Han received her bachelor's degree in art history from the University of California, Riverside and a master’s degree in library and information science from the University of California, Los Angeles.
Han joined LACMA in 2011 as the Balch Art Research Library's stacks manager and currently works as a librarian across the Balch Art Research Library and the Robert Gore Rifkind Center for German Expressionist Studies.

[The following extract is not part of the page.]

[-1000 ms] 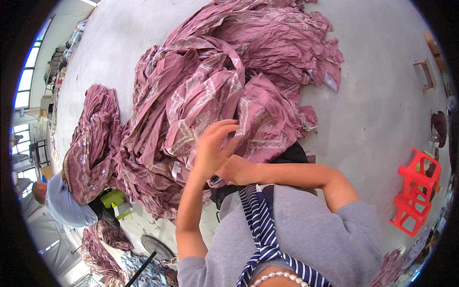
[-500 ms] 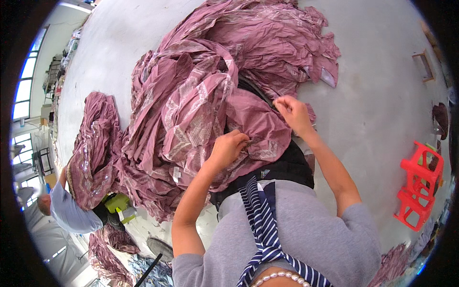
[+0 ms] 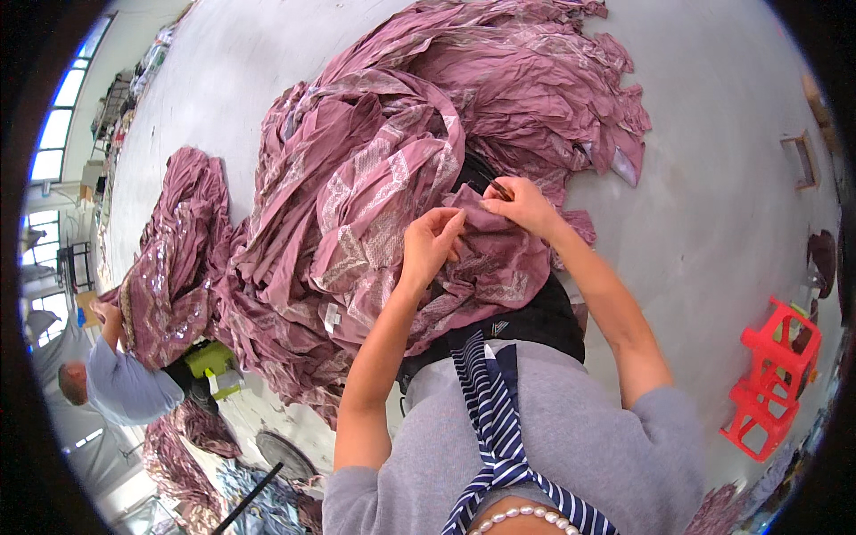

At ASU, Han plans to examine issues at the intersection of museums, globalization, and information ethics, with a focus on provenance, repatriation, and indigenous decolonization. She is also interested in exploring the unfolding narratives and ethical issues around North Korean art.
Phoenix Art Museum
López grew up on the borderlands known as Ciudad Juárez-El Paso. Her Indigenous identity is rooted in northern Mexico where her ancestors are from.
López migrated to Phoenix as a young adult and obtained a Bachelor of Fine Arts in photography from Arizona State University in 2018.
In her current position as the bilingual communications specialist at the Phoenix Art Museum, López leads the museum’s bilingual initiative, helping the institution connect with the Spanish-speaking community. Her curatorial endeavors are centered in people and their stories, while her community-building efforts focus on indigenizing spaces, supporting transborder voices, and unlearning Eurocentric and patriarchal narratives.
As an ASU-LACMA Fellow, López intends to further her research of matrilineal preservation of ancestral knowledge, seeking to build a framework founded on Indigenous ways of thinking, and one that acknowledges BIPOCBlack, Indigenous, people of color identities outside of the binary.
Ninabah Reid Winton
ASU Art Museum
Reid Winton graduated from ASU in 2016 with a bachelor's degree in digital culture (music). Since then, she has worked on exhibitions at the Heard Museum and at Idyllwild Arts, including "Color Riot! How Color Changed Navajo Textiles" (2019) and "Looking at Us: Examining Institutional Critique" (2022).
In 2022, Winton joined the curatorial department at the ASU Art Museum as an assistant curator.
Her research interests lie in contemporary craft and design, contemporary North American Indigenous art, sound and audio art, textiles and fibers, and material and craft economies. Winton is Diné (Navajo) and is based in downtown Phoenix.